▶ [YOUR ASSIGNMENT] Only the lines from the one with "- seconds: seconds" through the last belong in the output; print them exactly as given below.

==================================================

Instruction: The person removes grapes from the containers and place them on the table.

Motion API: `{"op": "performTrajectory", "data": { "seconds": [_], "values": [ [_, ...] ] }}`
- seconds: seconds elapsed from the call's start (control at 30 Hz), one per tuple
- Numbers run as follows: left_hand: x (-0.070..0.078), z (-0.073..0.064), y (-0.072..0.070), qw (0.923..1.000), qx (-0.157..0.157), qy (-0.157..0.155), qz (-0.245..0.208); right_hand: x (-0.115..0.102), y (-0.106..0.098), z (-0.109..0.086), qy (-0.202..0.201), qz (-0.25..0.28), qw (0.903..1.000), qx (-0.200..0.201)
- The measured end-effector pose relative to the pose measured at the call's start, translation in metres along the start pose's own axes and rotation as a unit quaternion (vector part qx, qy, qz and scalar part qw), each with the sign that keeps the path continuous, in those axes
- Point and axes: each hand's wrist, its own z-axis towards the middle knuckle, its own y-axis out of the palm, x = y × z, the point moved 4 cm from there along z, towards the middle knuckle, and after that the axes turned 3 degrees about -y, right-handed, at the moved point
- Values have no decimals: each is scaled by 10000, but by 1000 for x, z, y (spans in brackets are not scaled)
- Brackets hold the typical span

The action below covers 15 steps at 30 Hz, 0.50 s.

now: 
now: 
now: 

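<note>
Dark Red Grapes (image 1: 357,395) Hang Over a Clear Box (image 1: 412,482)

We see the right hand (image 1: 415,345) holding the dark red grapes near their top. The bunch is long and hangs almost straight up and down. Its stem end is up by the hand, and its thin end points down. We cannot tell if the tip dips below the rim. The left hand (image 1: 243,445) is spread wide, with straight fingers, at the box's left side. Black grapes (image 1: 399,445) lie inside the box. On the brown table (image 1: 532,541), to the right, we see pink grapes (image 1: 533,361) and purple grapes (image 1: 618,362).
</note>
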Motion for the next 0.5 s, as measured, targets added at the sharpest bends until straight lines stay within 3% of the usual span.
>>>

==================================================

▶ [YOUR RESPONSE]
- seconds: seconds elapsed from the call's start (control at 30 Hz), one per tuple
- Numbers run as follows: left_hand: x (-0.070..0.078), z (-0.073..0.064), y (-0.072..0.070), qw (0.923..1.000), qx (-0.157..0.157), qy (-0.157..0.155), qz (-0.245..0.208); right_hand: x (-0.115..0.102), y (-0.106..0.098), z (-0.109..0.086), qy (-0.202..0.201), qz (-0.25..0.28), qw (0.903..1.000), qx (-0.200..0.201)
- The measured end-effector pose relative to the pose measured at the call's start, translation in metres along the start pose's own axes and rotation as a unit quaternion (vector part qx, qy, qz and scalar part qw), each with the sign that keeps the path continuous, in those axes
- Point and axes: each hand's wrist, its own z-axis towards the middle knuckle, its own y-axis out of the palm, x = y × z, the point moved 4 cm from there along z, towards the middle knuckle, and after that the axes turned 3 degrees about -y, right-handed, at the moved point
- Values have no decimals: each is scaled by 10000, but by 1000 for x, z, y (spans in brackets are not scaled)
- Brackets hold the typical span

The action below covers 15 steps at 30 Hz, 0.50 s.

now: 
now: 
now: 

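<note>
Dark Red Grapes (image 1: 357,395) Hang Over a Clear Box (image 1: 412,482)

We see the right hand (image 1: 415,345) holding the dark red grapes near their top. The bunch is long and hangs almost straight up and down. Its stem end is up by the hand, and its thin end points down. We cannot tell if the tip dips below the rim. The left hand (image 1: 243,445) is spread wide, with straight fingers, at the box's left side. Black grapes (image 1: 399,445) lie inside the box. On the brown table (image 1: 532,541), to the right, we see pink grapes (image 1: 533,361) and purple grapes (image 1: 618,362).
</note>
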Motion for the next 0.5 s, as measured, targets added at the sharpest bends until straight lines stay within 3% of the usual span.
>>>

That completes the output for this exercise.